* [Aim of the exercise]
Please reproduce the lines of the records below from the one holding "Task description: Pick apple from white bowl" through the one holding "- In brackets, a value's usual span", inclusive, skipping all pictures.

[Start of Attachment]

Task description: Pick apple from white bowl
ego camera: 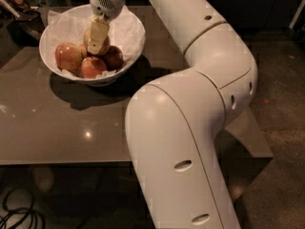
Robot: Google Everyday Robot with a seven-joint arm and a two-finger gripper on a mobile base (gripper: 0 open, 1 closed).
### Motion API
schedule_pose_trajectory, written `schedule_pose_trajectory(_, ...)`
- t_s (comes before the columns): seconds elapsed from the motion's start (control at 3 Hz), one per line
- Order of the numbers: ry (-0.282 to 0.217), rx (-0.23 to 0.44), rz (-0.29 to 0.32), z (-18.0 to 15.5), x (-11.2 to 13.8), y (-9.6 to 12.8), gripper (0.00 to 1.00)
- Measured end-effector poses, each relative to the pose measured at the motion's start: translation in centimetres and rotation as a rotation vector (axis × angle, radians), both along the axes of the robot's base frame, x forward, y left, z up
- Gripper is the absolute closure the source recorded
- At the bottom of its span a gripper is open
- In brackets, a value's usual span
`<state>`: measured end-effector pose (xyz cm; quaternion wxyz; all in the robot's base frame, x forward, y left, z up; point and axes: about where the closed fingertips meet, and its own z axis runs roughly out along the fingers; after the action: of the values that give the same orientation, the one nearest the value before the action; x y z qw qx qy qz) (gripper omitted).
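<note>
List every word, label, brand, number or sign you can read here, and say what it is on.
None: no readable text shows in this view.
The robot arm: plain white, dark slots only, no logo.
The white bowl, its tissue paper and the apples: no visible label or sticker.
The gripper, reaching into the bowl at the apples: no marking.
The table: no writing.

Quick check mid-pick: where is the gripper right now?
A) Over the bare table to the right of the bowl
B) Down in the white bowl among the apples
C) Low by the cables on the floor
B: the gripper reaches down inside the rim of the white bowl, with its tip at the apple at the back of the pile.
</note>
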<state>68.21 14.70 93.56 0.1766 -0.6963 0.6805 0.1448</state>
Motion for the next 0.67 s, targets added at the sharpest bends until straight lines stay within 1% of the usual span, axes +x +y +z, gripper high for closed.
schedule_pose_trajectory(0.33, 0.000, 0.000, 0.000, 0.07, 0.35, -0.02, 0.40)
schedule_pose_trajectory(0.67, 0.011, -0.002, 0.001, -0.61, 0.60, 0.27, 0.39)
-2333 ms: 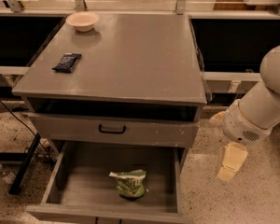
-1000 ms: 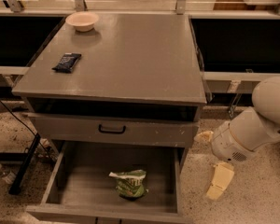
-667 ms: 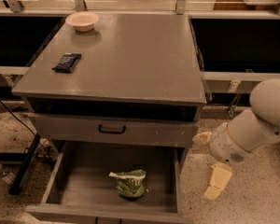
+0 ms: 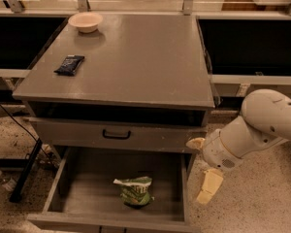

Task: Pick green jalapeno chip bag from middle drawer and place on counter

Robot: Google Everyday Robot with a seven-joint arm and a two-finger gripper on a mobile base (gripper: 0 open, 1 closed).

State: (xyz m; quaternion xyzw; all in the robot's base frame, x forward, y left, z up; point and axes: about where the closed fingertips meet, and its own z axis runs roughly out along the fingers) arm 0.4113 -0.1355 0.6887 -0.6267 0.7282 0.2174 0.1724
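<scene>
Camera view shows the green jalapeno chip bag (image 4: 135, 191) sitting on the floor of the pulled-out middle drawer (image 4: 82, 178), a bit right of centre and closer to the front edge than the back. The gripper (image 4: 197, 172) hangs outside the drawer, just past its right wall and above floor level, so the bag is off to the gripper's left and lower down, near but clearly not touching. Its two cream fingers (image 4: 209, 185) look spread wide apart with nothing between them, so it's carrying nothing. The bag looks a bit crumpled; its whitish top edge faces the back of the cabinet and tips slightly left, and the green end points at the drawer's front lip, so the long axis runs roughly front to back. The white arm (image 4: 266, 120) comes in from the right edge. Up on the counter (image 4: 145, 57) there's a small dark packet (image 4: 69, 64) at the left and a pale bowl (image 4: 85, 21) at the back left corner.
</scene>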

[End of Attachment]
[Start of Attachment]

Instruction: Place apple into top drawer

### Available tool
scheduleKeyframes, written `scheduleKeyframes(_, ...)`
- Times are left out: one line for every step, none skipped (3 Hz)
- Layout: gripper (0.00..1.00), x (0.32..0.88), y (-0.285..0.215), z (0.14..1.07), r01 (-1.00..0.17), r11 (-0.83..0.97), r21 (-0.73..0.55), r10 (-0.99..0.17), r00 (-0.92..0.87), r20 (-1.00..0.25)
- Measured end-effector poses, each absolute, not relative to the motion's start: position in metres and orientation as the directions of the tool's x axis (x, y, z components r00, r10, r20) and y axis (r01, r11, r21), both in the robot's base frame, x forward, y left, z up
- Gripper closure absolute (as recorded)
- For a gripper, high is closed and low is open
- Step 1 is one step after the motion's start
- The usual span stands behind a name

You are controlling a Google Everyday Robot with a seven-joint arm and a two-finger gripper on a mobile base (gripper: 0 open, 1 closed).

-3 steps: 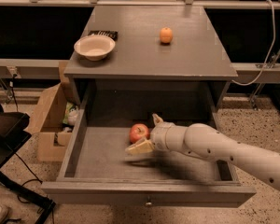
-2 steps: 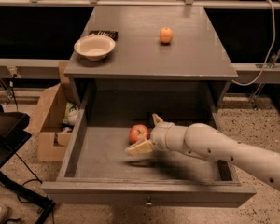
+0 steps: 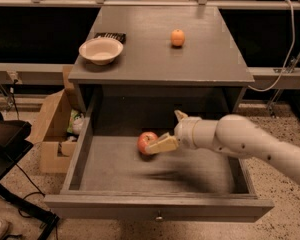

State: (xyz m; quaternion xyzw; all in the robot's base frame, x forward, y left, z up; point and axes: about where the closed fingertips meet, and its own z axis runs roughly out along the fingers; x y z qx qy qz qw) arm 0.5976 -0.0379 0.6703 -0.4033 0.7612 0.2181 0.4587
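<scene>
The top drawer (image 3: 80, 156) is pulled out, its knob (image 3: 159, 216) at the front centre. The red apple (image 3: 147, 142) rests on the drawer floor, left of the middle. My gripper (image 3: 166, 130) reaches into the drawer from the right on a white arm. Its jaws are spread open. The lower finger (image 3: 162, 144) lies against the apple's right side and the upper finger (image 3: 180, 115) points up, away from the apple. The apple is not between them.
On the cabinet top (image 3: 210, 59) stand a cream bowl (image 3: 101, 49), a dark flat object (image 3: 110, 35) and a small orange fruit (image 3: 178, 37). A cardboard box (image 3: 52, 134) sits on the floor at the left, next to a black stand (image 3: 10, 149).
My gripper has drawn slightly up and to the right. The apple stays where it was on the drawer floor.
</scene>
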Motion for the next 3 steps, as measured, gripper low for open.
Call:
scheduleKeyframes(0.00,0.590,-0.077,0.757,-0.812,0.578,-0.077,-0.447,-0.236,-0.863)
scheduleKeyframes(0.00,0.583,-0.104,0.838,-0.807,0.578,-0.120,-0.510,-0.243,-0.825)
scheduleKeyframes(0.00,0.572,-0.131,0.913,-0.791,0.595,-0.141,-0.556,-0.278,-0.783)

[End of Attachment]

* [Solution for this exercise]
Task description: Pick apple from white bowl
ego camera: 
Robot: Google Everyday Robot with a seven-joint arm and a two-finger gripper on a mobile base (gripper: 0 open, 1 closed).
### Motion API
schedule_pose_trajectory, written `schedule_pose_trajectory(_, ...)`
- t_s (comes before the columns): seconds elapsed from the motion's start (control at 3 Hz), one per line
- Order of the numbers: ry (-0.282 to 0.217), rx (-0.23 to 0.44), rz (-0.29 to 0.32), z (-18.0 to 15.5), x (-11.2 to 13.8), y (-9.6 to 12.8), gripper (0.00 to 1.00)
- Measured end-effector poses, each relative to the pose measured at the motion's start: translation in centimetres and rotation as a rotation vector (axis × angle, radians), both along the axes of the robot's base frame, x forward, y left, z up
- Gripper is the absolute closure the source recorded
- At the bottom of its span a gripper is open
- In brackets, a value's usual span

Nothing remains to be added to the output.